The notion of NATO membership, an integral provision in Ukraine’s constitution, is a key element in Kremlin leader Vladimir Putin’s decision to wage war on the country. Russia denied for weeks as it engineered the buildup that it had any intention of invading Ukraine, but Putin complained that Western countries had all but dismissed its calls for security guarantees – including an undertaking that NATO would expand no further and Ukraine would never be allowed to join.
In Moscow, Putin told business leaders the invasion had been necessary as there was no other way to ensure his country’s security.
“What was happening left us with no choice,” the Russian leader said in televised comments. “We had no other way of proceeding”.
Putin has repeatedly said authorities in Kyiv have committed “genocide” in eastern Ukraine.
In his address declaring war on Ukraine, Putin said the operation sought not to occupy the country but to proceed with “demilitarisation” and “denazification” – a reference to Russia’s rejection of Ukraine’s leaders as inveterate nationalists since a Russian-friendly president was forced to flee the country by mass demonstrations in 2014. That upheaval was followed by Russia’s annexation of Crimea and the fomenting of a rebellion by Kremlin proxies in Eastern Ukraine’s Donbas region.
U.S. President Joe Biden led Western denunciations of Moscow and set forth a list of punitive measures against Russian banks and other institutions, including state-owned enterprises.
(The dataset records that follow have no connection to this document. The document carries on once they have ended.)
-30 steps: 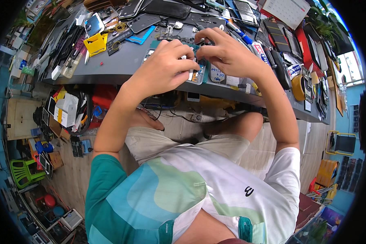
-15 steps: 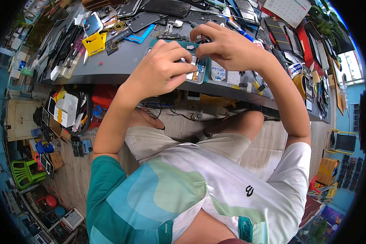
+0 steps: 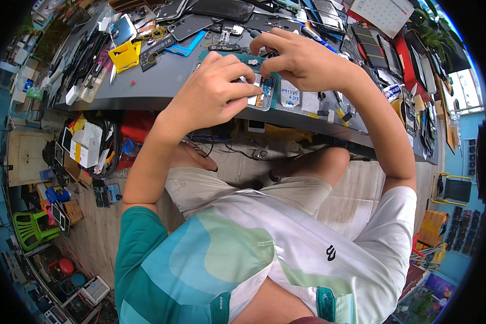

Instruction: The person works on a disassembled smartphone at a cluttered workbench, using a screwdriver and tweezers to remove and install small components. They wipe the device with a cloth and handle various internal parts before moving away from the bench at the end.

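Note:
An opened phone lies at the desk's near edge, its inner parts bared, on a green mat. My left hand is bent over it from the left. Its thumb and fingers come together on the phone's inside and hide much of it. Above the phone's far right side hovers my right hand. Its thumb and forefinger are curled round a dark slim tool, mostly hidden by the fingers, whose kind I cannot make out. A small pale piece lies on the mat between my hands.
Right of the mat lie a white panel with blue handwriting and a paper slip. A yellow holder, a blue frame and dark phone parts crowd the desk's far side. Red folders stand at right.
My right hand shifts very slightly, fingers still curled in the same place over the phone. My left hand stays on the phone.

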Motion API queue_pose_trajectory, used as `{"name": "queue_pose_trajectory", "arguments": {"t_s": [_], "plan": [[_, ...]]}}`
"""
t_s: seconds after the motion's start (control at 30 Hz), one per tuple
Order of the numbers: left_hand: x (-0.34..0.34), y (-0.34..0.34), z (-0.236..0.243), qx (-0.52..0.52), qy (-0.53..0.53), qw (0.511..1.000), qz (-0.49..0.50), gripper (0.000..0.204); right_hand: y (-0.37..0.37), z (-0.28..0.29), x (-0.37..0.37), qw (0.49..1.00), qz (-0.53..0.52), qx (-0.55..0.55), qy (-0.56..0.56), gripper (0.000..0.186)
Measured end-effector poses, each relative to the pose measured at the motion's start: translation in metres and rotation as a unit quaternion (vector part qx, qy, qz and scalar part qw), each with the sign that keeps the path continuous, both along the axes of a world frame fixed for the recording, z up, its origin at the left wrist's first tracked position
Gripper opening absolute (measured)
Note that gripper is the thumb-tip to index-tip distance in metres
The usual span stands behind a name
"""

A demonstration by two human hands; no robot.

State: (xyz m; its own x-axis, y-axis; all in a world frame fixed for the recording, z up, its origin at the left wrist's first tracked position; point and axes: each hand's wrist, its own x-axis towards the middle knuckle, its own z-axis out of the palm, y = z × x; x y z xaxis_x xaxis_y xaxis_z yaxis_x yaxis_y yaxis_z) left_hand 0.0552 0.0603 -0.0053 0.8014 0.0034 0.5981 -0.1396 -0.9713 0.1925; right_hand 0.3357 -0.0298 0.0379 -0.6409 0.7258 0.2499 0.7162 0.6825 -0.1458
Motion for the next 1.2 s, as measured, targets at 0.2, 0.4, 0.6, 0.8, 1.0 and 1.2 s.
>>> {"name": "queue_pose_trajectory", "arguments": {"t_s": [0.2, 0.4, 0.6, 0.8, 1.0, 1.2], "plan": [[0.000, -0.005, -0.001, 0.008, -0.009, 1.000, 0.006, 0.033, 0.015, -0.002, -0.009, 0.998, -0.004, -0.061, 0.000, 0.015], [-0.003, -0.008, -0.002, 0.031, -0.004, 0.999, 0.019, 0.033, 0.022, 0.000, -0.022, 0.993, -0.023, -0.113, -0.005, 0.018], [-0.005, -0.009, -0.002, 0.032, -0.009, 0.999, 0.019, 0.034, 0.025, 0.004, -0.024, 0.989, -0.038, -0.141, 0.000, 0.018], [-0.005, -0.010, -0.001, 0.026, -0.005, 0.999, 0.021, 0.033, 0.015, 0.008, -0.009, 0.988, -0.047, -0.147, 0.020, 0.013], [0.000, -0.013, -0.002, 0.030, -0.025, 0.999, 0.018, 0.022, 0.003, 0.004, 0.003, 0.993, -0.013, -0.104, 0.048, 0.025], [0.001, -0.014, -0.004, 0.002, -0.012, 1.000, 0.014, 0.031, -0.011, 0.000, 0.005, 0.994, -0.009, -0.084, 0.064, 0.033]]}}
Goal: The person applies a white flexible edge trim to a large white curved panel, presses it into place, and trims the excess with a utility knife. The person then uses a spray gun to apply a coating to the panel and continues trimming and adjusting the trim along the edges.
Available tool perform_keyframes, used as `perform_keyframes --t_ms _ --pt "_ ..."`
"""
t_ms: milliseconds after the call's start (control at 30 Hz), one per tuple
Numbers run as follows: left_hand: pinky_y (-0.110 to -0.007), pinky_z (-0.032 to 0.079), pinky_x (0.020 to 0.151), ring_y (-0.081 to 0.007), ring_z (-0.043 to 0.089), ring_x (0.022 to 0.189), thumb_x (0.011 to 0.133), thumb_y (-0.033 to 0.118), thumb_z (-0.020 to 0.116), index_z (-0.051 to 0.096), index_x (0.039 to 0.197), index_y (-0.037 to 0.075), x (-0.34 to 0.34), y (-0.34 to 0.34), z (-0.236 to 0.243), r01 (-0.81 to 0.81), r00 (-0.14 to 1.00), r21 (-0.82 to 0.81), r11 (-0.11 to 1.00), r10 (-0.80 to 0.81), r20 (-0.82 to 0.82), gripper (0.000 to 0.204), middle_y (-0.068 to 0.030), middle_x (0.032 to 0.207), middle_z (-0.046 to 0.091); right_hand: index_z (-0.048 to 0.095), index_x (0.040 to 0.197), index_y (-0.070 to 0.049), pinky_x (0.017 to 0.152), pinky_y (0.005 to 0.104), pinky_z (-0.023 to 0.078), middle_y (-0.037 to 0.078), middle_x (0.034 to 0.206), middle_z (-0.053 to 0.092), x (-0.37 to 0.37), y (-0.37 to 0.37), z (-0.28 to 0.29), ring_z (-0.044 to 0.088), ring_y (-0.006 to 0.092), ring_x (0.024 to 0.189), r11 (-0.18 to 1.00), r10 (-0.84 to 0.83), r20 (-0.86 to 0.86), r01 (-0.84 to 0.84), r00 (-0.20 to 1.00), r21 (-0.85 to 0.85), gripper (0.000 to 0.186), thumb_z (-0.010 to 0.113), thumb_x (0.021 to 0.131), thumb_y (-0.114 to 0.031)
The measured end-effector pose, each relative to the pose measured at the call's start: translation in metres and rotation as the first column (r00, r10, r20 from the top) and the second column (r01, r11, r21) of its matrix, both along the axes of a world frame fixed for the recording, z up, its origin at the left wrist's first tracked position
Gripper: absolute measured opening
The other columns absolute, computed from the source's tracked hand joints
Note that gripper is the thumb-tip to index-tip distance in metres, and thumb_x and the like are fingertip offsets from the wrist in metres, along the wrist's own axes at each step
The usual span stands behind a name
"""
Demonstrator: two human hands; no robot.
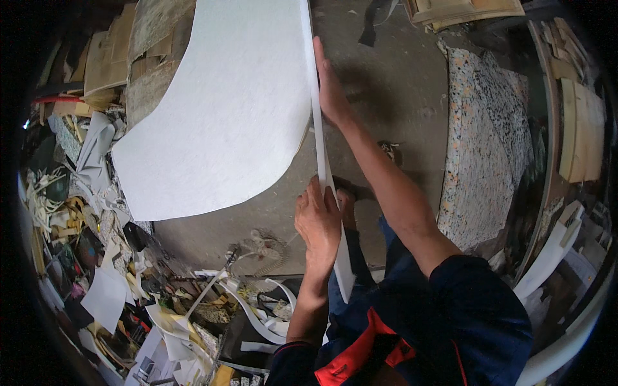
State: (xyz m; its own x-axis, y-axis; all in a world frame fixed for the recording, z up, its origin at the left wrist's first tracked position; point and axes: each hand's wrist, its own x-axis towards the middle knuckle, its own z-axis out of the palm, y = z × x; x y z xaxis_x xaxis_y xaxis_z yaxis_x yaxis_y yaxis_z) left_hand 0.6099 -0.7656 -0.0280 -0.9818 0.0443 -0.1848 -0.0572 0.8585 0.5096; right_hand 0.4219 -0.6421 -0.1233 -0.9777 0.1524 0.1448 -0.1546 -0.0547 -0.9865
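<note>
A narrow white sheet [320, 138], perhaps foam, stands nearly edge-on in front of me and tapers to a point near my body. My left hand [318, 215] is closed on its near part, thumb and fingers bent around it. Farther off, my right hand [331, 90] lies flat along its right side, fingers stretched out. Just left of this sheet is a broad white panel [225, 109] with a curved outline. Whether the two are joined at the far end, I cannot tell.
Piled scraps [109, 225] of foam, cloth and board crowd the left side. Speckled foam slabs [479, 141] lie on the right, with stacked boards [579, 128] beyond them. Curved white offcuts [257, 315] lie near my left forearm. A dark strip [370, 26] rests on the grey floor [399, 83].
</note>
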Motion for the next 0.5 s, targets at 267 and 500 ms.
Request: perform_keyframes --t_ms 267,500 --pt "-0.048 0.052 0.073 -0.0394 0.066 0.086 0.091 0.007 0.063 0.061 0.121 0.002 -0.002 -0.028 -0.007 0.124 0.987 0.070 0.990 -0.116 -0.114 0.031 -0.0195 0.096 0.069 0.008 0.161 -0.004 0.126 0.0451 0.012 0.019 0.167 0.008 0.035 -0.020 0.001 0.007 0.0300 0.155 0.996 -0.081 0.013 0.081 0.997 -0.026 0.078 0.005 0.104 -0.058" --pt "-0.050 0.053 0.075 -0.0421 0.068 0.090 0.091 0.007 0.065 0.060 0.120 -0.002 -0.006 -0.042 -0.019 0.197 0.970 0.114 0.974 -0.176 -0.169 0.031 -0.0244 0.098 0.069 0.012 0.159 0.000 0.126 0.0418 0.014 0.021 0.165 0.016 0.040 -0.030 -0.003 0.014 0.0320 0.154 0.980 -0.191 -0.100 0.195 0.977 0.033 0.070 0.007 0.108 -0.047"
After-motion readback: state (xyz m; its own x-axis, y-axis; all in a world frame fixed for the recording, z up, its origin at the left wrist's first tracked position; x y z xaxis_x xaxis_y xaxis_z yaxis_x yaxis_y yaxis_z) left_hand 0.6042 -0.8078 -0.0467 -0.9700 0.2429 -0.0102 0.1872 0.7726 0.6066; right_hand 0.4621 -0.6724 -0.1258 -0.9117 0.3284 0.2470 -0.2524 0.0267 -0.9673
He said the measures would impede Russia from doing business in major world currencies.
“Putin is the aggressor,” Biden said. “Putin chose this war. And now he and his country will bear the consequences.”
British Prime Minister Boris Johnson announced what he called “the largest and most severe package of economic sanctions that Russia has ever seen”, including the exclusion of major Russian banks from the British financial system.
Putin, he said, was a “bloodstained aggressor” who would “stand condemned in the eyes of the world and of history”.
French President Emmanuel Macron, who led a feverish attempt to bring Putin and Biden together at a summit days before the invasion, spoke to Putin on Thursday in what the Kremlin said was an “exhaustive” explanation of the invasion. Macron said the action was “contrary to all the commitments made by the Russian authorities”.
“He decided to inflict the most significant damage on peace and stability in Europe for decades,” Macron said.
No EU agreement on Russian SWIFT exclusion
But belying their declarations of unity, EU leaders at a meeting failed to adopt what many said would be the most effective punitive action – disconnecting Russia from the SWIFT system of international payments which gives Moscow access to foreign currency.
That prompted a furious reaction from Ukrainian Foreign Minister Dmytro Kuleba.
“I will not be diplomatic on this,” Kuleba tweeted. “Everyone who now doubts whether Russia should be banned from Swift has to understand that the blood of innocent Ukrainian men, women and children will be on their hands too. BAN RUSSIA FROM SWIFT.”
In the weeks leading up to the invasion, Western leaders, particularly European leaders, had launched a frenzy of diplomatic contacts to prevent any outbreak of war – Macron and German Chancellor Olaf Sholz made lightning visits to both capitals.
Macron had called for efforts to focus on the two “Minsk accords” signed in 2014 and 2015 as the basis for a diplomatic solution. But Putin granted formal recognition to two separatist “people’s republic” days before the invasion, effectively burying any attempt at a negotiated settlement.
Sholz earlier this week suspended the registration process for the Nord Stream 2 pipeline – which would double the volume of Russian gas that could be supplied to Germany and Western Europe.